Ever wanted to sleep amongst manta rays inside the world’s largest aquarium?
How about unwinding in a floating sauna in a Swedish archipelago of 10,000 islands?
As hotels compete to create ever more awe-inspiring and Instagram-worthy spaces — from Dubai’s sky-high temples of bling to Sweden’s underground silver mine suite — some architects are turning their engineering focus to building on water.
Situated in prime locations around the world, these nine floating hotels are either permanently docked on water, wholly mobile or partly submerged below sea level.
They give a whole new meaning to “sea view.”

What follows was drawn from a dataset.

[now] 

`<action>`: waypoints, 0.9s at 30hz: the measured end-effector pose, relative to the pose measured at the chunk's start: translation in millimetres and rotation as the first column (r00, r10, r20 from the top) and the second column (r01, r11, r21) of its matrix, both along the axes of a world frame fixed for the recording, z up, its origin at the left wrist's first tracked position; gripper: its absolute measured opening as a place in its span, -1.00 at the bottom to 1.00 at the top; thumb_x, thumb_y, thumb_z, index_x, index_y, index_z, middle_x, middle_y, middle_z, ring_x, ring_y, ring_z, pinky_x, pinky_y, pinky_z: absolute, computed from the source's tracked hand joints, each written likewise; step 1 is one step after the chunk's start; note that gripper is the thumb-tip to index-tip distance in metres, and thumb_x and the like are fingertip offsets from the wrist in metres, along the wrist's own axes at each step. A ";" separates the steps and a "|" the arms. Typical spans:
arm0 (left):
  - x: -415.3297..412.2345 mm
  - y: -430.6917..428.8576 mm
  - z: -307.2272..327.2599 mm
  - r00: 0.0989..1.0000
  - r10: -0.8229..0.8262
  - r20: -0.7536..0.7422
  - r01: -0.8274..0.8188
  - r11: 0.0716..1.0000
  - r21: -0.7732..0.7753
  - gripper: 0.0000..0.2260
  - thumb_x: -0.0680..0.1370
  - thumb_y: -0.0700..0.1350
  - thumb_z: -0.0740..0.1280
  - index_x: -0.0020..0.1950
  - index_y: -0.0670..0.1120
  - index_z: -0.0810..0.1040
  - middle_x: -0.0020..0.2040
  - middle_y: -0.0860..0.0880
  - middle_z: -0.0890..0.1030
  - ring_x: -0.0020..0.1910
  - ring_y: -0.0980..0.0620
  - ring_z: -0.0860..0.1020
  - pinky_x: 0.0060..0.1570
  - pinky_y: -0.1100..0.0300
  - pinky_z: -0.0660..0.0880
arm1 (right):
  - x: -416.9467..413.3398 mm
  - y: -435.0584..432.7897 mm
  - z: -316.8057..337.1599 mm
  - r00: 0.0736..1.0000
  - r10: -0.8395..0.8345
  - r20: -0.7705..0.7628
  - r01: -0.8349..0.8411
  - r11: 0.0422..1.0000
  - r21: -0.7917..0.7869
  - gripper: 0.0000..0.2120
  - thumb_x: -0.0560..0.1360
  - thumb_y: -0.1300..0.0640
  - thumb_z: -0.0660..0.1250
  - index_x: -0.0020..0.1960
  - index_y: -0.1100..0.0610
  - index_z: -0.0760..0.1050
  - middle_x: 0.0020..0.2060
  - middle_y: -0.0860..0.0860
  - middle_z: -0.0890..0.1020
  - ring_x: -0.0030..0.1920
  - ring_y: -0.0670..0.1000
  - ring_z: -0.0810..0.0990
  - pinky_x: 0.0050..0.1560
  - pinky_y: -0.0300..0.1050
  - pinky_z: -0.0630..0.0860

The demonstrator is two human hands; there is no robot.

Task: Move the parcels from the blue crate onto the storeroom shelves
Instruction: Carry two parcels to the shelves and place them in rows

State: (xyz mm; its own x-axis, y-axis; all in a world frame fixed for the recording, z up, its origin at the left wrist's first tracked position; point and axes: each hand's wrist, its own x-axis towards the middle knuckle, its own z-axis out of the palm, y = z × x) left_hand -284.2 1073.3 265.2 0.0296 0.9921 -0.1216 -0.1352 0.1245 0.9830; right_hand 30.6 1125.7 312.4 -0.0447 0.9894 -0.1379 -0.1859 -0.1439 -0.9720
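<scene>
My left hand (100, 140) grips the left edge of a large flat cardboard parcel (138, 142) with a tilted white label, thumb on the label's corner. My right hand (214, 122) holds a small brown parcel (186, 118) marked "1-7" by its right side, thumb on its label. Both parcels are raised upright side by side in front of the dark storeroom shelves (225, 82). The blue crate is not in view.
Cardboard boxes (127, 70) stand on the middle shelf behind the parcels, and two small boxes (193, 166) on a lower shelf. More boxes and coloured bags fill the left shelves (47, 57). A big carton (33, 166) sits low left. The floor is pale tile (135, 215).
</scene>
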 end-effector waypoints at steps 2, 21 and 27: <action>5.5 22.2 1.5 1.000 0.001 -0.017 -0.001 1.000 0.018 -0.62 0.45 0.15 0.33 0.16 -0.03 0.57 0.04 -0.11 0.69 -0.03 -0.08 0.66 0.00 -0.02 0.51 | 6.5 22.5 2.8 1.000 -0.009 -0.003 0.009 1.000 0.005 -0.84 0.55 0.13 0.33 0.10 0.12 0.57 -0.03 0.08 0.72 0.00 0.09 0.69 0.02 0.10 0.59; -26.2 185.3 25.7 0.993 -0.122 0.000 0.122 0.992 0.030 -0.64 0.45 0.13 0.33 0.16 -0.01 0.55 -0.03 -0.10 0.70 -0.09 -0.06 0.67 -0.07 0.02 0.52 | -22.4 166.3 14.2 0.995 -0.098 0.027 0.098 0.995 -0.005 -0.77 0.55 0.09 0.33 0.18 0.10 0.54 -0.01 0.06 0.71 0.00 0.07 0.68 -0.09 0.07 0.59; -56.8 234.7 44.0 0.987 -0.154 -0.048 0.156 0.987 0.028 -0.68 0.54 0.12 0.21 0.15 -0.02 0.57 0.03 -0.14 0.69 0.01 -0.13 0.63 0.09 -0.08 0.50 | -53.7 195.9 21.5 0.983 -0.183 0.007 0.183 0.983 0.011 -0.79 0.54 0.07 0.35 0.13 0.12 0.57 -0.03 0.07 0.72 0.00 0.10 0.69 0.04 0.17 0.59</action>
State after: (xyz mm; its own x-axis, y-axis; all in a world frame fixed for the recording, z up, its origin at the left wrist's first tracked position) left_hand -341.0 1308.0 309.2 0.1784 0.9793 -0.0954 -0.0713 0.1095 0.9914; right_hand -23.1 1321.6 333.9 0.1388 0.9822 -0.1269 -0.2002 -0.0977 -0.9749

Taj Lake Palace, Udaipur, India
Floating like a huge spectral white mansion in the middle of an Indian lake, it’s easy to see why this palace was chosen as a backdrop for the 1983 James Bond film “Octopussy.”
Its history is as seductive as the sights it offers. Prince Maharana Jagat Singh II built the hotel in 1746 as a pleasure palace, legend has it, for hosting his dalliances with beautiful young women.
It was restored to its opulent former glory in the 1970s.
Guests are greeted with champagne as they arrive via private jetty, while attendants wait with embroidered umbrellas to escort them indoors.
There are 66 rooms and 17 suites, all with views of the lake.
Inside, there are plush pillow-strewn sofas, along with exotic paintings, carved white marble terraces, a stunning courtyard and spa.
Its chefs blend the ancient cooking techniques of royal cuisines with signature local dishes.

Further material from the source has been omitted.